[DATASET CONTENT Boundary: Start]

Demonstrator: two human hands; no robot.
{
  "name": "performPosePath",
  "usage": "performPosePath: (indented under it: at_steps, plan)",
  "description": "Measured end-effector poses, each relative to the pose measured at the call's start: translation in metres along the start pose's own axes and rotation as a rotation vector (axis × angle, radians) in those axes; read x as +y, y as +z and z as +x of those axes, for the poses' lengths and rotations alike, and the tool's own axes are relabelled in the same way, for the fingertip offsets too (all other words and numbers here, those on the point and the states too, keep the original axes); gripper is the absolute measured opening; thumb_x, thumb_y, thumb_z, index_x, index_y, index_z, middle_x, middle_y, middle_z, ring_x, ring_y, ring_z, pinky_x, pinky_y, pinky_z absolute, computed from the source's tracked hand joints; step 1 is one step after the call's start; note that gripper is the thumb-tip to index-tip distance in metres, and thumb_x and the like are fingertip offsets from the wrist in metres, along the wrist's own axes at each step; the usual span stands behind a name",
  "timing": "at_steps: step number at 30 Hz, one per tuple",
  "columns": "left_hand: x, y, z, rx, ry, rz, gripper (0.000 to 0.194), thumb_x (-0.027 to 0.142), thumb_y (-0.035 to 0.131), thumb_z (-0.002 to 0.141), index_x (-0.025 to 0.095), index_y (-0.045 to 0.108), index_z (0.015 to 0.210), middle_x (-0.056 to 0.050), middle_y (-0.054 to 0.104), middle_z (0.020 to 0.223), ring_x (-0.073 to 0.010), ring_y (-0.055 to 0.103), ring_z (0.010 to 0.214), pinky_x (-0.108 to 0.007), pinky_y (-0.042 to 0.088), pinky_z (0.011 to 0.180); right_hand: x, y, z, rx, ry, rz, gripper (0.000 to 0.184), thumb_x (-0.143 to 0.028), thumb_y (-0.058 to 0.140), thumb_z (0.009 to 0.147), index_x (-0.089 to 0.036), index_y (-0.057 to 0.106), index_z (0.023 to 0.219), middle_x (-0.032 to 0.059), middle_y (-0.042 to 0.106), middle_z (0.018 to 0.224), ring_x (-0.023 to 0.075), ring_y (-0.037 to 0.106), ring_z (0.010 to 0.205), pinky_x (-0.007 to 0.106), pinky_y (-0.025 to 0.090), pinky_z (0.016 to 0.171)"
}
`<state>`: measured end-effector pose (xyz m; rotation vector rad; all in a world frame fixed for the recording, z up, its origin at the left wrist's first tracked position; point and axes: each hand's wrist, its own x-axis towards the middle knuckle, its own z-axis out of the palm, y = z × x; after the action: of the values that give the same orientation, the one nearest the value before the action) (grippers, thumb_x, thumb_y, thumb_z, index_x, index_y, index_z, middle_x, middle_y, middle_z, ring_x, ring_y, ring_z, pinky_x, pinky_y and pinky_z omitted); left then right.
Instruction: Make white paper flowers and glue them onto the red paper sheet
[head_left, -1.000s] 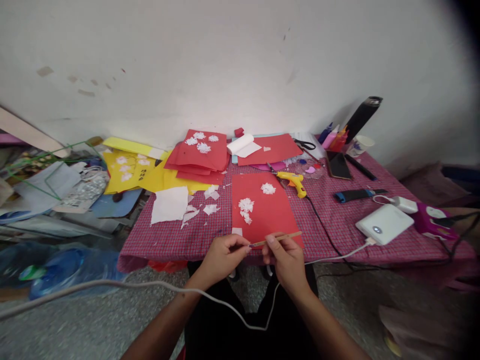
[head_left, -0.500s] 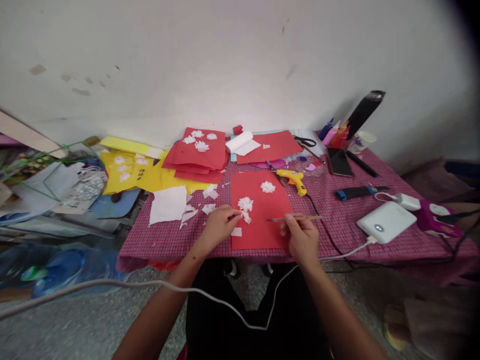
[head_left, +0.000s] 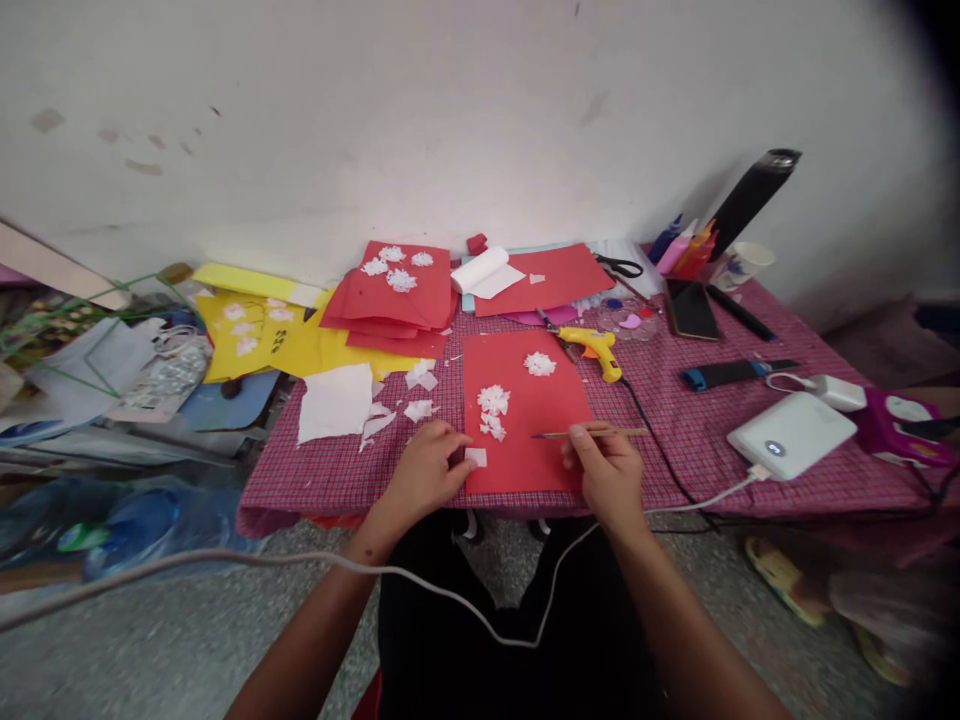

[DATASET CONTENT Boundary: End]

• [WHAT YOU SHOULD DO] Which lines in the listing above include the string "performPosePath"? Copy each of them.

• [RESULT]
  "name": "performPosePath",
  "usage": "performPosePath: (indented under it: at_steps, plan)",

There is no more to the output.